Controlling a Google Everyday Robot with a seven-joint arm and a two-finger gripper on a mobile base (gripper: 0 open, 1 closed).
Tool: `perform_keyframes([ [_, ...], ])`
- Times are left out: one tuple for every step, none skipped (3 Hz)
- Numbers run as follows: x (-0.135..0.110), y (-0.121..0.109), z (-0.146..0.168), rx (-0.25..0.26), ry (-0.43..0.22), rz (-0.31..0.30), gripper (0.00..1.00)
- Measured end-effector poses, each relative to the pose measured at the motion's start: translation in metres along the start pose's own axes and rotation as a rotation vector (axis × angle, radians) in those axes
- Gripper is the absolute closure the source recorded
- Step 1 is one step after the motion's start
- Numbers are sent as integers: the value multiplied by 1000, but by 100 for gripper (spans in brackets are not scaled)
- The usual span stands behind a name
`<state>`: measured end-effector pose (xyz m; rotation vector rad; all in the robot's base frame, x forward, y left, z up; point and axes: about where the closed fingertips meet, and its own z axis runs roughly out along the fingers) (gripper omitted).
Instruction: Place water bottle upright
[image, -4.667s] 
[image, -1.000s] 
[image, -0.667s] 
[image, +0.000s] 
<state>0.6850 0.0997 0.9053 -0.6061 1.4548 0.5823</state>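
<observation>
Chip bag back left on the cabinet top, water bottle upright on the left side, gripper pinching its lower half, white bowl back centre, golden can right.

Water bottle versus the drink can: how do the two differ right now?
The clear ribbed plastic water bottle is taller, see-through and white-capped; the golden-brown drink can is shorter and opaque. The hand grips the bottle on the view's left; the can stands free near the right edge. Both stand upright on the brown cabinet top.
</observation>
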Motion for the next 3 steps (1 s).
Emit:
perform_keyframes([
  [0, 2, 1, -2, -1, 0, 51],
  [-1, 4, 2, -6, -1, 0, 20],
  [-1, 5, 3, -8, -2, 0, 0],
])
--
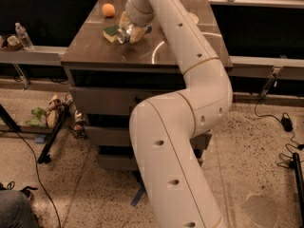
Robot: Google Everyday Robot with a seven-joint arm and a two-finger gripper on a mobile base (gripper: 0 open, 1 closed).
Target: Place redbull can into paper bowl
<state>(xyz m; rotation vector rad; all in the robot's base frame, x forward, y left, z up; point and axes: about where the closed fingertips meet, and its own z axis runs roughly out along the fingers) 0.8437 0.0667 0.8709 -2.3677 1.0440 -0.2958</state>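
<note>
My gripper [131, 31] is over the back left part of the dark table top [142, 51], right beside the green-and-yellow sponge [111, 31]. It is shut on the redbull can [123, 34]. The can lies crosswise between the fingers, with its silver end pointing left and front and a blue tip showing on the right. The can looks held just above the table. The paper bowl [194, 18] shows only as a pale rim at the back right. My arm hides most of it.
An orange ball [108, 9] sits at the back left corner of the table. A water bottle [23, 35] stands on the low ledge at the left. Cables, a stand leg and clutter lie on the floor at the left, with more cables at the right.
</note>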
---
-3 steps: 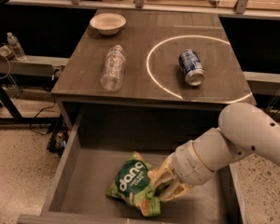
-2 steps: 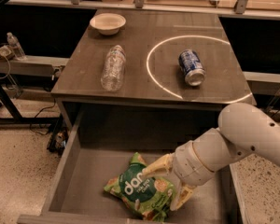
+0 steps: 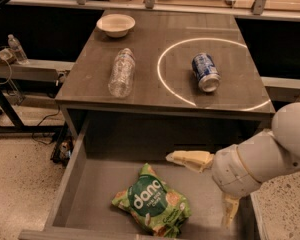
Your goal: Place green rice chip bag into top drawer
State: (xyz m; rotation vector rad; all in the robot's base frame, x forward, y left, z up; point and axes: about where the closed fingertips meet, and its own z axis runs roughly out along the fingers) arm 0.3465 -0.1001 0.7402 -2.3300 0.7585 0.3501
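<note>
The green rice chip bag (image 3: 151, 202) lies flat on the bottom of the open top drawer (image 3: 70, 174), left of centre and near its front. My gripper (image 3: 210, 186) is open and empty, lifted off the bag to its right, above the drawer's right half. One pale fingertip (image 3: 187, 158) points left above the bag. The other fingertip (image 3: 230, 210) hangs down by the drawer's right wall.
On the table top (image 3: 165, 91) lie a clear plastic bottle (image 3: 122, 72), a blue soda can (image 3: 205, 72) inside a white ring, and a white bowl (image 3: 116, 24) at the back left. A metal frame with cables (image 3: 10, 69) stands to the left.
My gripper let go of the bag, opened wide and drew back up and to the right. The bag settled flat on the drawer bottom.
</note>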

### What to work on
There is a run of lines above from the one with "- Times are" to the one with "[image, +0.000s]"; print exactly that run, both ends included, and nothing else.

### Completed task
- Times are left out: one tuple for every step, none skipped (3 Hz)
- Numbers run as follows: x (-0.135..0.110), y (-0.121..0.109), z (-0.146..0.168), rx (-0.25..0.26), ry (-0.43..0.22), rz (-0.31..0.30), gripper (0.00..1.00)
- Measured end-effector poses, each relative to the pose measured at the motion's start: translation in metres along the start pose's own axes and rotation as a rotation vector (axis × angle, radians) in those axes
- Gripper is the absolute closure the source recorded
- Step 1 is one step after the motion's start
- Numbers are sent as integers: the value multiplied by 1000, but by 100 for gripper (spans in brackets are not scaled)
- The usual span stands behind a name
`<state>`: measured end-effector pose (xyz m; rotation vector rad; all in the robot's base frame, x forward, y left, z up; point and axes: about where the closed fingertips meet, and its own z axis runs roughly out along the fingers) (gripper omitted).
Instruction: Place water bottle upright
[image, -4.667s] 
[image, -1.000s] 
[image, -0.667s] 
[image, +0.000s] 

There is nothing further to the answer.